Less stylish than The Green Mile (or than Poe), though King remains strong in the short form.

These days, grumbles King (Hearts in Atlantis, 1999), “When you get done, you get done . . . I don’t want to finish up like Harold Robbins.” (Robbins wrote into his 80s despite aphasia from a stroke and kept publishing despite being dead.)
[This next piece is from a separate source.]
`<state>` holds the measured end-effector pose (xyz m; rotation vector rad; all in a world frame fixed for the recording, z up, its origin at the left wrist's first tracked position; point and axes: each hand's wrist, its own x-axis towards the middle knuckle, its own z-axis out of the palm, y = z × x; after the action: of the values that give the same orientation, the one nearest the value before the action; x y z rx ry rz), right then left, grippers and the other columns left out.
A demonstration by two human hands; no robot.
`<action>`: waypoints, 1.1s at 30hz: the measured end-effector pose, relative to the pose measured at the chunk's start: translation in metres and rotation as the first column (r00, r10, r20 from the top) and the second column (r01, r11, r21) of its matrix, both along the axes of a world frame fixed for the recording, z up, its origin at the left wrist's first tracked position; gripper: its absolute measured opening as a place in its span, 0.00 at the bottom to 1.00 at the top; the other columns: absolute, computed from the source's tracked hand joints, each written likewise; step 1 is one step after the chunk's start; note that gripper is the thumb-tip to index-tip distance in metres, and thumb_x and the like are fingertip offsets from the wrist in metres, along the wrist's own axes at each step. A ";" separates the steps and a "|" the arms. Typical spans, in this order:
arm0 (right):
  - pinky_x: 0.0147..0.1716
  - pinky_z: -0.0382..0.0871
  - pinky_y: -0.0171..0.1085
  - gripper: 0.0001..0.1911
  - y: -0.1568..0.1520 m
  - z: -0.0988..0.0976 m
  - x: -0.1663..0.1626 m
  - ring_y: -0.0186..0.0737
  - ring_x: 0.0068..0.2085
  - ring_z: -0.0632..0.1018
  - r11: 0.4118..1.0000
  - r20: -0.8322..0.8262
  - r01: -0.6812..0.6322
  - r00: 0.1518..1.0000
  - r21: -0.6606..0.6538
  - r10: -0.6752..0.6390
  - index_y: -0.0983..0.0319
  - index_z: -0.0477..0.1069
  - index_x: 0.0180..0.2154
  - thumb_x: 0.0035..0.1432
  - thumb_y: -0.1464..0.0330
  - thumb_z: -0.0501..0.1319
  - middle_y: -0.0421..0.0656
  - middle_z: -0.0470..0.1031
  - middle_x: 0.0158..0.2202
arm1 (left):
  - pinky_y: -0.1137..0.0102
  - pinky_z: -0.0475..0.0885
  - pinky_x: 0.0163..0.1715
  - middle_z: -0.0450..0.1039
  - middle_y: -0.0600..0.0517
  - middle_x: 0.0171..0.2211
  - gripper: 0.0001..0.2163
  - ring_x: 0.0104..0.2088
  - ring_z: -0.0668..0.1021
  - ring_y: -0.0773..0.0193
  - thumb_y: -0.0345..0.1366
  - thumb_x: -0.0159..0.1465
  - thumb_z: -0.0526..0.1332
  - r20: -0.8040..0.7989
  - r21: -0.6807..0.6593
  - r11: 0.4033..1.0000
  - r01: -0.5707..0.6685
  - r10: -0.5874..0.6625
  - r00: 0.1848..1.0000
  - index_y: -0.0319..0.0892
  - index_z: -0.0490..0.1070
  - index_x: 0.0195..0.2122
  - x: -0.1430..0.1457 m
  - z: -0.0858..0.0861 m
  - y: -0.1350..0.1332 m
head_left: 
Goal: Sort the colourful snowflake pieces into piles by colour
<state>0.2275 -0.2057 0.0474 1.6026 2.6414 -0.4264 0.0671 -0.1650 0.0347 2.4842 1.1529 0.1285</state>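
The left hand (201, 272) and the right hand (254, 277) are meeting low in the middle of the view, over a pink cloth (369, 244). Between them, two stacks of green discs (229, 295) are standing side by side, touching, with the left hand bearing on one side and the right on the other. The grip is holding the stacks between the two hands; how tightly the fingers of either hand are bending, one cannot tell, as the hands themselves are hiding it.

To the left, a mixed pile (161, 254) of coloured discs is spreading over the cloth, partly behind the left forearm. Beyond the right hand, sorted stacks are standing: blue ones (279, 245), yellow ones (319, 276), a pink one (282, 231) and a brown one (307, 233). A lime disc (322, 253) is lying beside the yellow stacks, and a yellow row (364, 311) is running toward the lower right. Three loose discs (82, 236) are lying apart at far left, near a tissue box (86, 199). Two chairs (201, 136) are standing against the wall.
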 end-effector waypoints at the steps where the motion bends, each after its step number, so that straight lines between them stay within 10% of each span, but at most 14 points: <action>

Here, King gathers previously uncollected tales from sources that show his desire to stay fresh by diving into new waters: three pieces have never seen paper—having been electronic, part of a game, or for audio—and four are more polished pieces that ran first in The New Yorker. The title story is from a game called F13 (don’t ask us) and tells of social outcast Dink Earnshaw, who uses symbols and personal words to lead others to suicide. A Mr. Sharpton from Transcorp gets Dink to join his company and write letters that deservedly kill evil people, although Dink must consequently live a constricted life bound by odd rules. (One day, he figures that he’s killed over 200 people, and, hey, not all of them evil.) “Riding the Bullet,” which made publishing history as an e-book and audio book, tells about Alan Parker hitchhiking from the University of Maine to see his hospitalized mother and getting a ride with George Staub, two years dead, whose grave Alan has seen (facing death—this is a “bullet” we all must ride). In “All That You Love Will Be Carried Away,” Alfie Zimmer, a Gourmet Foods salesman, decides against suicide (for now) and thus saves his large collection of graffiti notes gathered while on the road. In the Poe-esque “In the Deathroom,” an imprisoned New York Times reporter being tortured in some nameless South American version of hell faces death as certain as that faced under the Inquisitors of Toledo in the “The Pit and the Pendulum.” Except that. . . .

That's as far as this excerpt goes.